Marine Le Pen joue les juifs contre les musulmans, mais ça ne marche pas. Fin avril, Michel Thooris, juif et membre du comité central du Front National, fonde l’Union des patriotes français juifs dans le but avoué de rapprocher les juifs du Front. Il prévoit notamment de demander son adhésion au CRIF. «Ce sera intéressant de voir la position du CRIF, on va le mettre face à ses responsabilités. Le CRIF est dans la dénégation vis-à-vis du vote FN des Français juifs, on va lui montrer que sa politique de l’autruche ne sert à rien », déclare-t-il alors auprès de Libération.
Cette nouvelle association n’a d’autres fonctions que de relayer le discours de Marine Le Pen, en rupture avec le vieil antisémitisme de son père. «Je ne cesse de le répéter aux Français juifs, qui sont de plus en plus nombreux à se tourner vers nous, disait Marine Le Pen à Valeurs Actuelles en 2014. Non seulement, le Front national n’est pas votre ennemi, mais il est sans doute dans l’avenir le meilleur bouclier pour vous protéger face au seul vrai ennemi, le fondamentalisme islamiste.»
«Le Front national n’est pas votre ennemi»
La stratégie de dédiabolisation de Marine Le Pen a déjà connu un certain succès parmi les juifs français. Ils étaient 13,5% à voter FN en 2012, contre 4,7% en 2007. Si cette part a doublé, elle reste encore inférieure presque de moitié à la moyenne nationale.
«Le Front National n’est pas votre ennemi», assure Marine Le Pen, pourtant, le rapport 2015 sur La Lutte contre le racisme, l’antisémitisme et la xénophobie du CNCDH rendu publique le 5 mai 2016, montre une autre réalité : la dédiabolisation du parti ne s’opère qu’en surface. «Les contrastes sont encore plus frappants en termes de proximité partisane : 55 % des proches du FN ont des scores élevés d’antisémitisme et 47 % des proches de Les Républicains, contre 25 % chez les proches du Front de gauche», révèle les auteurs du rapport.
‘Les ennemis de mes ennemis de sont [pas] mes amis’
Marine Le Pen voudrait jouer de la peur du fondamentalisme musulman présent au sein de la communauté juive pour désigner par amalgame les musulmans comme un ennemi commun, selon le principe inversé : ‘les ennemis de mes ennemis sont mes amis’. Pourtant, non seulement, la majorité des sympathisants FN restent antisémites, mais en plus dans toute la société française les racismes antisémites et islamophobes ne s’opposent pas : ils vont de pairs.

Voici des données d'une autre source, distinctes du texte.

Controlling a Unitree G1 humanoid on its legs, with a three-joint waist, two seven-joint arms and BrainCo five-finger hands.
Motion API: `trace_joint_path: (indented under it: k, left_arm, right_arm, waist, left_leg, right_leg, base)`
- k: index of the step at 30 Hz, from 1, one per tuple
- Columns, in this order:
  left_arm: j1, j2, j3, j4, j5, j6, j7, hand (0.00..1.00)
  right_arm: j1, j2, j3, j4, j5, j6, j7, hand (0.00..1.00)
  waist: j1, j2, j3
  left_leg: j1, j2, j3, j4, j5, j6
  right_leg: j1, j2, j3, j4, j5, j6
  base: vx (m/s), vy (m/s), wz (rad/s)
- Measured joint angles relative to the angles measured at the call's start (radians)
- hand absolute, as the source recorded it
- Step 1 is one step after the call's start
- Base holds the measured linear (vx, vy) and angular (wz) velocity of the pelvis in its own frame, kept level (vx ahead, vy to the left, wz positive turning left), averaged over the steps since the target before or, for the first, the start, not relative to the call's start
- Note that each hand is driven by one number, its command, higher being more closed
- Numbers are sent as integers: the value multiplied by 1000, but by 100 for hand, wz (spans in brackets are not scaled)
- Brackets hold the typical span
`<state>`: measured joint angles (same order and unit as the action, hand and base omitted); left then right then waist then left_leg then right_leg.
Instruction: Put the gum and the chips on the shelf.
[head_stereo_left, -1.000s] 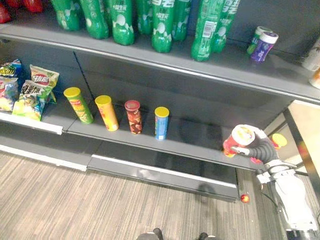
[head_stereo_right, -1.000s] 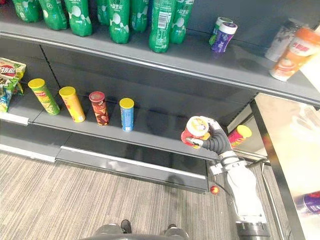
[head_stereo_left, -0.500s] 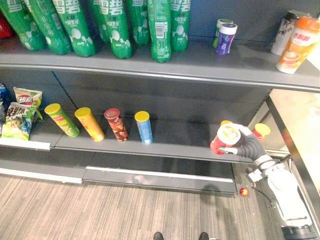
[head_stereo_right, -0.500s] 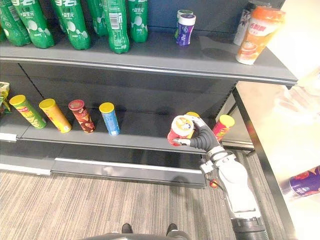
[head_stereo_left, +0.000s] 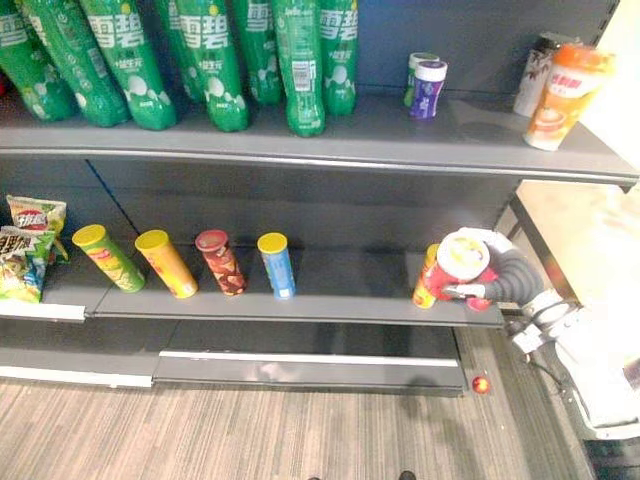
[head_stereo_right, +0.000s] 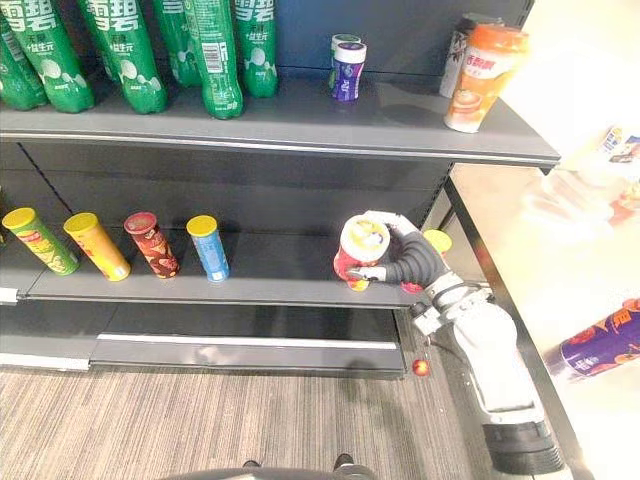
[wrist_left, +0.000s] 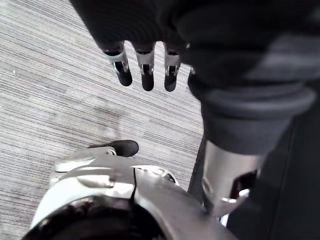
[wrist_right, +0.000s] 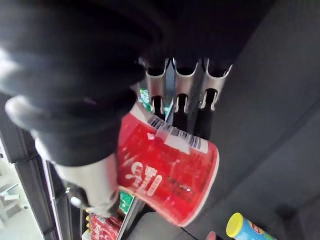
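Observation:
My right hand (head_stereo_right: 412, 262) is shut on a red chips can (head_stereo_right: 360, 248) with a white lid. It holds the can tilted over the right end of the lower shelf (head_stereo_left: 340, 300). In the right wrist view its fingers (wrist_right: 176, 95) and thumb curl round the red can (wrist_right: 170, 177). A yellow can (head_stereo_left: 424, 280) stands right beside the held one, and a yellow lid (head_stereo_right: 437, 241) shows behind the hand. Two gum bottles (head_stereo_left: 427, 76), one purple and one green, stand on the upper shelf (head_stereo_left: 400, 130). My left hand (wrist_left: 145, 70) hangs over the floor, fingers straight and holding nothing.
A green (head_stereo_left: 100, 257), a yellow (head_stereo_left: 166, 263), a brown-red (head_stereo_left: 219, 263) and a blue can (head_stereo_left: 276, 266) stand in a row on the lower shelf. Chip bags (head_stereo_left: 25, 250) lie further left. Green bottles (head_stereo_left: 210, 50) and an orange cup (head_stereo_left: 558, 95) fill the upper shelf. A table (head_stereo_right: 560, 260) stands at the right.
The whole picture has shifted, so the camera has moved. My right hand keeps its hold on the red can and has brought it in from the shelf's front edge, next to the yellow can.

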<state>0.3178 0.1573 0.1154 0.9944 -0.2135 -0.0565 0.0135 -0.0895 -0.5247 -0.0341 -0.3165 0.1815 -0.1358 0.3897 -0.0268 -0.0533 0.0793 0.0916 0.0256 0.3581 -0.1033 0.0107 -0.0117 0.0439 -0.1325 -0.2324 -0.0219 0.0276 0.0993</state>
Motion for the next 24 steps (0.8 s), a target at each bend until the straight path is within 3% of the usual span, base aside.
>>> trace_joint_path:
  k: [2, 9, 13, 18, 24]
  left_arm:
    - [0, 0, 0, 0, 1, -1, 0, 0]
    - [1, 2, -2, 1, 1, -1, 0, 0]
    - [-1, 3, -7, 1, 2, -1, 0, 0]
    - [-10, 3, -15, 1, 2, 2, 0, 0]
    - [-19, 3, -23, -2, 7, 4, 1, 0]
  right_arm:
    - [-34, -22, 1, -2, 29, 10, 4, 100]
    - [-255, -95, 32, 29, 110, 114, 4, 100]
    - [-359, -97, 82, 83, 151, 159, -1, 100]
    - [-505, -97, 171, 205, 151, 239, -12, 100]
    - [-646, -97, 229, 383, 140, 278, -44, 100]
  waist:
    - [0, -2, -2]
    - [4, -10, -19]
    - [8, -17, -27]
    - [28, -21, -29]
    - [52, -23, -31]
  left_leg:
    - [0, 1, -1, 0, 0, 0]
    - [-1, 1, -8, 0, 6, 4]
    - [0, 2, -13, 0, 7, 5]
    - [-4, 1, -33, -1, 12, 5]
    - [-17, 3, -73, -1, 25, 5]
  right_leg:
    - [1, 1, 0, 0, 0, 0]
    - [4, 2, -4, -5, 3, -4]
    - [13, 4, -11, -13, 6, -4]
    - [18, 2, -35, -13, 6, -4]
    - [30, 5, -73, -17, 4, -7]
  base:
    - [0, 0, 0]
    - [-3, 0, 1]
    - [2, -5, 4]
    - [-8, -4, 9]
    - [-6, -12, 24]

Etre islamophobe n’a jamais empêché d’être aussi antisémite, bien au contraire.
«On peut construire une échelle globale d’ethnocentrisme, où le rejet des juifs va de pair avec celui des musulmans, des étrangers, des immigrés, indique le rapport, en fait, l’antisémitisme tel que le mesure notre échelle est même plus corrélé avec l’échelle de rejet des immigrés qu’avec l’image d’Israël ou la vision du conflit israélo-palestinien.»
1% des musulmans a une image négative du judaïsme
Enfin, l’étude montre également que contrairement à ce que suggère régulièrement Marine Le Pen, les musulmans ne sont pas plus antisémites que les autres. «La religion juive est à la fois bien perçue par les catholiques pratiquants (74 %) et par les musulmans (71 %). 24 % de ces derniers en ont une image neutre, 1 % une image négative (4 % ne se prononcent pas)», révèle le rapport.
Certes, de sa perception déclarée du judaïsme, à la réalité de ses sentiments, il y a un pas, mais ce sont les catholiques (plutôt non pratiquants) qui le franchissent les premiers. En recoupant les opinions et préjugés sur différents sujets, le CNCDH détermine que «globalement les catholiques se montrent un peu plus antisémites que la moyenne, suivis par les fidèles d’une autre religion, et les moins antisémites sont les personnes qui se déclarent sans religion (respectivement 45, 43 et 38,5 % de scores élevés)», indique le rapport ; contre 42% pour la moyenne nationale.